Néanmoins, un évènement malheureux a commencé à me mettre la puce à l’oreille concernant mon trop grand amour de la raison : Une fois, je suis tombé sur du verre et me suis blessé la main, je perdu beaucoup de sang jusqu’à faire un malaise. Arrivé aux urgences, je me suis senti “partir”… Et c’est là que je me suis aperçu que face à la peur de la mort, ces connaissances durement acquises ne pesaient strictement rien, qu’elles n’étaient – au fond- qu’une sorte de Vanité de l’esprit.

Déjà, à ce moment de ma vie, j’ai commencé à douter du bien fondé d’une approche uniquement intellectuelle des choses de la vie qui face aux grands tourments qui peuvent s’y produire n’étaient d’aucune aide réelle. Quand je suis tombé dans des gros problèmes de santé psy, je me suis à nouveau dit que ce je savais ne m’avait pas protégé du mal-être massif que ces soucis représentaient.

D’où la nécessité qui fut la mienne, afin d’aller vers un mieux-être d’avoir des connaissances réellement utiles justement dans cette optique. C’est alors que j’ai dû sérieusement me remettre en question intellectuellement. Ce fut à cette occasion que j’ai vite posé le constat que les personnes simples étaient celles qui étaient les + résistantes moralement face aux chocs que la vie ne manque pas de nous envoyer.

C’est alors que j’ai constaté également que la sagesse, c’est avant tout du bon sens appliqué et que le fait disons de simplifier ma pensée de ces bagages théoriques “creux” et de privilégier la profondeur à la complexité fragile avait un impact direct sur mon état de santé qui déjà s’améliorait à ce moment là. Ce fut aussi pour moi l’occasion de faire une sorte de tri dans mes connaissances et de parfois re-découvrir la philosophie et de la voir cette fois-ci comme un outil au service du bien-être, et non plus que comme une distraction purement intellectuelle déconnectée des réalités sensibles.

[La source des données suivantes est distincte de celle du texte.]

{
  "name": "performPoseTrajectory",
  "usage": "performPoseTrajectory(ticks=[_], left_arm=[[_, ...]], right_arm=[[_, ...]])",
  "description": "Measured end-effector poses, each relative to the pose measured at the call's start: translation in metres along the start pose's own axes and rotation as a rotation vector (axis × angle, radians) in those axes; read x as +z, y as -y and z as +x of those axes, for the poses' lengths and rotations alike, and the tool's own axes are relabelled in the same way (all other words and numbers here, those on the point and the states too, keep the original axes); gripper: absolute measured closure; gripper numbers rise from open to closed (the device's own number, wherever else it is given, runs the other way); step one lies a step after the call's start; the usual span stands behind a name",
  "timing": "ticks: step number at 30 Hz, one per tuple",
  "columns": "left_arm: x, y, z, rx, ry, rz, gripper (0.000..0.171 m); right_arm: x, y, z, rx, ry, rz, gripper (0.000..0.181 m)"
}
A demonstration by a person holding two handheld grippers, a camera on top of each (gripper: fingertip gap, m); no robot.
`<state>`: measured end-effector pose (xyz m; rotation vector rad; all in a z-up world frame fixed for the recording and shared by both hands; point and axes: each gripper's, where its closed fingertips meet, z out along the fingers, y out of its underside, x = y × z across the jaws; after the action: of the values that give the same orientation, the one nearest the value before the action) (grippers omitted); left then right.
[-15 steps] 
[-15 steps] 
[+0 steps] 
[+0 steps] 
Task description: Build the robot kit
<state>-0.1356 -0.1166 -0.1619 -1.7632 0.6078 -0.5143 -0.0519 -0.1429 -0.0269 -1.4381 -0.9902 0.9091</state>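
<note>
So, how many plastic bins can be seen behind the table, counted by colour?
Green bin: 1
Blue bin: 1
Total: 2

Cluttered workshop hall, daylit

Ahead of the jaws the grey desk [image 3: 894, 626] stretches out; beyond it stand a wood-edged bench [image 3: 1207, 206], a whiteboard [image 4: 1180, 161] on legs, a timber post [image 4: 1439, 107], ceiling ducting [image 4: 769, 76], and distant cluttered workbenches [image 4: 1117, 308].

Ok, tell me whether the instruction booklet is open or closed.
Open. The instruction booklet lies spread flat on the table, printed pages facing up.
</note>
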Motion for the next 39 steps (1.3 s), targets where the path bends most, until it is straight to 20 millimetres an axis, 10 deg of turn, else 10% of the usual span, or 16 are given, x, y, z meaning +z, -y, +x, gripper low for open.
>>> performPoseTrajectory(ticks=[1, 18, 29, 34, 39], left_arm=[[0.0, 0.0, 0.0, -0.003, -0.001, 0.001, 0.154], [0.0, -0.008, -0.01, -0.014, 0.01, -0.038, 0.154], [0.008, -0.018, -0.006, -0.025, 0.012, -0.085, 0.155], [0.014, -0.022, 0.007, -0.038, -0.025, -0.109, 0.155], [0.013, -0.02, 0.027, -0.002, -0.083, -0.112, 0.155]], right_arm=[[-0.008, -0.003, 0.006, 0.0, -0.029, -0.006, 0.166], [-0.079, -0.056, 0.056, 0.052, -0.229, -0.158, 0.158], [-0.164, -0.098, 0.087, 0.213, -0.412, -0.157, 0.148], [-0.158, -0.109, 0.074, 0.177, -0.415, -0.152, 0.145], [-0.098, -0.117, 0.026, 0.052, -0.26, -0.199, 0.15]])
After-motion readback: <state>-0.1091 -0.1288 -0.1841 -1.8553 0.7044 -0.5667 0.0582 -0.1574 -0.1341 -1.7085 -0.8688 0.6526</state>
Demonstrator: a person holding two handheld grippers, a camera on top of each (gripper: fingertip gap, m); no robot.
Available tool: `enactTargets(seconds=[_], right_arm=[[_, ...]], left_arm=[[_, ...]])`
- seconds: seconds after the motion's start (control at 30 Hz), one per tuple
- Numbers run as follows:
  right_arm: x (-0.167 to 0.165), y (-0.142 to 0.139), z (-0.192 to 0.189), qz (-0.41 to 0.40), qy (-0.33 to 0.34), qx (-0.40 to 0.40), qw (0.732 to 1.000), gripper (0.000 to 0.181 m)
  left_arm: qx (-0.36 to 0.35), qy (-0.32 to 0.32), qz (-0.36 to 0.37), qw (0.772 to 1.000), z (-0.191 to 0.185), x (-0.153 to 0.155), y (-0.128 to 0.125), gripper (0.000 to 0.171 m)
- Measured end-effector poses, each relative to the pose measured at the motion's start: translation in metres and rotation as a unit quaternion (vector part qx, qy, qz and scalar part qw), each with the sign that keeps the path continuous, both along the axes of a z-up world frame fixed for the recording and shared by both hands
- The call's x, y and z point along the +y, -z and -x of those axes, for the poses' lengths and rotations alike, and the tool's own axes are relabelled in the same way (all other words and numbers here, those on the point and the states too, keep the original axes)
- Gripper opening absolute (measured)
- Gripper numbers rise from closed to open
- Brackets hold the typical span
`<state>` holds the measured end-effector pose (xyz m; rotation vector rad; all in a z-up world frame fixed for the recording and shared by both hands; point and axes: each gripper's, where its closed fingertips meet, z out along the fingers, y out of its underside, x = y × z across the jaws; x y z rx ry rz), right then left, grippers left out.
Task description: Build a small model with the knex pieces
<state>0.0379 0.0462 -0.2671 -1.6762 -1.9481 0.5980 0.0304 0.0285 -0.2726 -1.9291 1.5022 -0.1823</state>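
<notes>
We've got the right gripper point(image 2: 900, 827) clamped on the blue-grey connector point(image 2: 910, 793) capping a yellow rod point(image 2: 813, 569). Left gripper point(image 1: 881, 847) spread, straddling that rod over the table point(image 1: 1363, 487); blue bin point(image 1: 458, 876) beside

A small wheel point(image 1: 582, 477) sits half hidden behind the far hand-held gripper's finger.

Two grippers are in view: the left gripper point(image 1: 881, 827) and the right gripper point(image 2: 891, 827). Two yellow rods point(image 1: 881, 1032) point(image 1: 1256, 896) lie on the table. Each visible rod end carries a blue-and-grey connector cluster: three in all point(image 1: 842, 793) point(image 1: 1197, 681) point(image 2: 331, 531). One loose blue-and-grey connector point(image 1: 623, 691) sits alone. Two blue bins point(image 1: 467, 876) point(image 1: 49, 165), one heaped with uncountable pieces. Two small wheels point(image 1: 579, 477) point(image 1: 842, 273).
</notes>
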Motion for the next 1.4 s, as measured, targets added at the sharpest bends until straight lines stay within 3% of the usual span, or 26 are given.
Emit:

L’année dernière, j’ai tenté –vainement- de reprendre des études, j’ai tenu que 2  jours à cause de mes problèmes de santé mais malgré ce peu de temps passés à nouveau sur les bancs de la faculté, j’ai été confronté à des cours, j’ose le dire : CREUX, dans le sens où ce sont des connaissances qui ne servent pas réellement dans la vie y compris dans la vie professionnelle tant les aspects théoriques développés étaient éloignés des réalités du terrain. Cela a été un choc pour moi d’ailleurs de voir que tous ces cours de fac pourtant d’un haut niveau n’avaient désormais plus de sens et donc d’intérêt pour moi.